Task to complete
Transcribe this listing exactly; omit the pictures.

• • • •

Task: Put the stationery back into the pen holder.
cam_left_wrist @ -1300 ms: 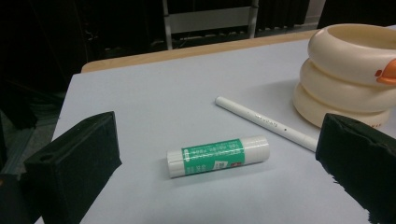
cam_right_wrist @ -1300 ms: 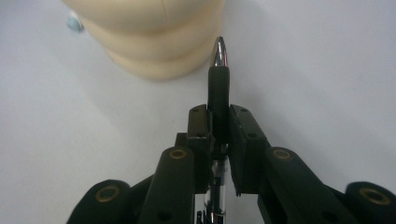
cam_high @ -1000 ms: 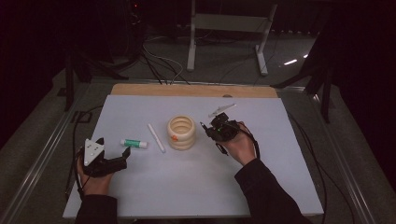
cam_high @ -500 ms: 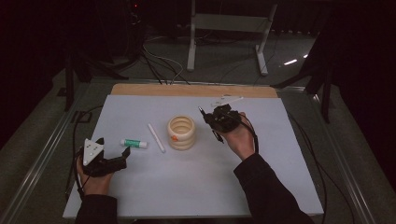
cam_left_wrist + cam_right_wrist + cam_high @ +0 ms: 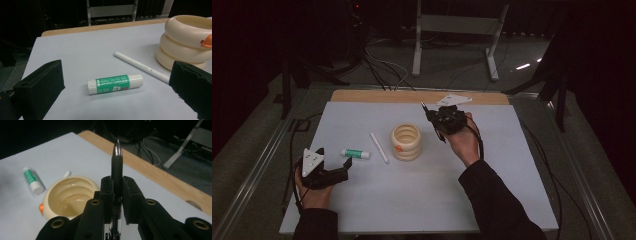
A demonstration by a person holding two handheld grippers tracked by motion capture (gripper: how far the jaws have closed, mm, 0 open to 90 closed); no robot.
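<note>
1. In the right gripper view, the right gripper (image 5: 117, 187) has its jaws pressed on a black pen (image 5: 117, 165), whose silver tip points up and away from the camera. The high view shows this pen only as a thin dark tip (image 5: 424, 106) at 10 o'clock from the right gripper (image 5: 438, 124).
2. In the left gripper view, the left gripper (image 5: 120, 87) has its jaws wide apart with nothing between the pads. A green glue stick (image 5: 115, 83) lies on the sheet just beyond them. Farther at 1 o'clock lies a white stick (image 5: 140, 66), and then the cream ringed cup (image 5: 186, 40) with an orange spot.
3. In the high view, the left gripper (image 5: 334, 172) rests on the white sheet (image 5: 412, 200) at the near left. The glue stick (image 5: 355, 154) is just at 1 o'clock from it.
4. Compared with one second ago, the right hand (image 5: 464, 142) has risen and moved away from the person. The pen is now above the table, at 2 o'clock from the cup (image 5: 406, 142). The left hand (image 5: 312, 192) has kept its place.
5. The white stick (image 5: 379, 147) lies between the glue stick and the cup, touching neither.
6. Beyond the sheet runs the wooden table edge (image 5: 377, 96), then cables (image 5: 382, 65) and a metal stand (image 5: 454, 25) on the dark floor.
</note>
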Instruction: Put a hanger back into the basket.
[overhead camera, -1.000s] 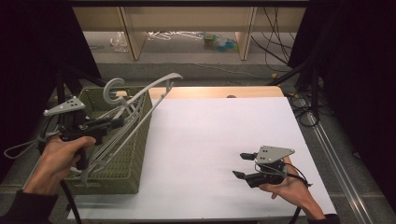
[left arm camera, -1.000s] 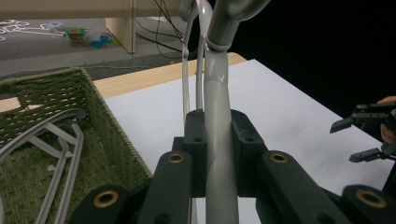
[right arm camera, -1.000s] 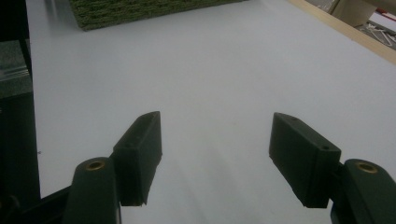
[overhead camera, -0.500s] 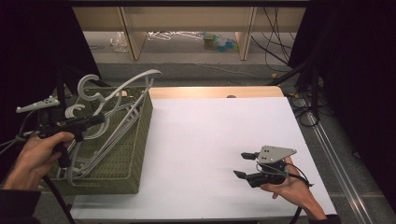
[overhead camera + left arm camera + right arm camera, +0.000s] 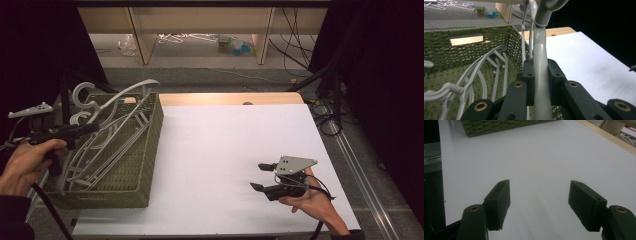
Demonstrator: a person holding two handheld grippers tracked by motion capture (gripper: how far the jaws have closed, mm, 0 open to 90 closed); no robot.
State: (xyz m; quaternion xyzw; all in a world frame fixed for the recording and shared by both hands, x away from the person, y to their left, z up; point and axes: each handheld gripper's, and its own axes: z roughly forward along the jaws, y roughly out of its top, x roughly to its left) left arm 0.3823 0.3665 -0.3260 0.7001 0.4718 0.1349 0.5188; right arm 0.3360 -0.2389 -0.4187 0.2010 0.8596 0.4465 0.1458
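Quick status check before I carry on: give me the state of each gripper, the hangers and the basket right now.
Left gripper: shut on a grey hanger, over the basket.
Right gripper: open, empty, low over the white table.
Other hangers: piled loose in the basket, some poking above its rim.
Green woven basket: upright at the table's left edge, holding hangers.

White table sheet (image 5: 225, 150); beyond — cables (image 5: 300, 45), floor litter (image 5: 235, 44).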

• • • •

Answer to the exercise
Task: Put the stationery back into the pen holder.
cam_left_wrist @ -1300 ms: 
cam_right_wrist @ -1300 ms: 
cam_high @ -1000 ms: 
cam_high @ -500 ms: 
cam_left_wrist + cam_right_wrist + cam_high @ +0 ms: 
A demonstration by a person holding two handheld grippers tracked by motion capture (gripper: how far the jaws have closed, mm, 0 open to 90 closed); no robot.
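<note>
1. In the right gripper view, the right gripper (image 5: 117, 187) has its jaws pressed on a black pen (image 5: 117, 165), whose silver tip points up and away from the camera. The high view shows this pen only as a thin dark tip (image 5: 424, 106) at 10 o'clock from the right gripper (image 5: 438, 124).
2. In the left gripper view, the left gripper (image 5: 120, 87) has its jaws wide apart with nothing between the pads. A green glue stick (image 5: 115, 83) lies on the sheet just beyond them. Farther at 1 o'clock lies a white stick (image 5: 140, 66), and then the cream ringed cup (image 5: 186, 40) with an orange spot.
3. In the high view, the left gripper (image 5: 334, 172) rests on the white sheet (image 5: 412, 200) at the near left. The glue stick (image 5: 355, 154) is just at 1 o'clock from it.
4. Compared with one second ago, the right hand (image 5: 464, 142) has risen and moved away from the person. The pen is now above the table, at 2 o'clock from the cup (image 5: 406, 142). The left hand (image 5: 312, 192) has kept its place.
5. The white stick (image 5: 379, 147) lies between the glue stick and the cup, touching neither.
6. Beyond the sheet runs the wooden table edge (image 5: 377, 96), then cables (image 5: 382, 65) and a metal stand (image 5: 454, 25) on the dark floor.
</note>
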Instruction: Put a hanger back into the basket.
[overhead camera, -1.000s] 
[left arm camera, -1.000s] 
[right arm camera, -1.000s] 
[overhead camera, -0.500s] 
[overhead camera + left arm camera + right arm camera, +0.000s] 
Demonstrator: a person holding two handheld grippers tracked by motion capture (gripper: how far the jaws have closed, mm, 0 open to 90 closed); no robot.
State: (xyz m; quaternion xyzw; all in a world frame fixed for the recording and shared by both hands, x away from the person, y to their left, z up; point and axes: each handheld gripper's, and its own axes: z roughly forward along the jaws, y roughly out of its top, x roughly to its left) left arm 0.3823 0.3665 -0.3260 0.7001 0.4718 0.1349 0.5188; right arm 0.3360 -0.2389 -0.4187 0.2010 0.8596 0.4465 0.1458
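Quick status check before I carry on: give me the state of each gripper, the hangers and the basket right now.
Left gripper: shut on a grey hanger, over the basket.
Right gripper: open, empty, low over the white table.
Other hangers: piled loose in the basket, some poking above its rim.
Green woven basket: upright at the table's left edge, holding hangers.

White table sheet (image 5: 225, 150); beyond — cables (image 5: 300, 45), floor litter (image 5: 235, 44).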

The response to this exercise is now complete.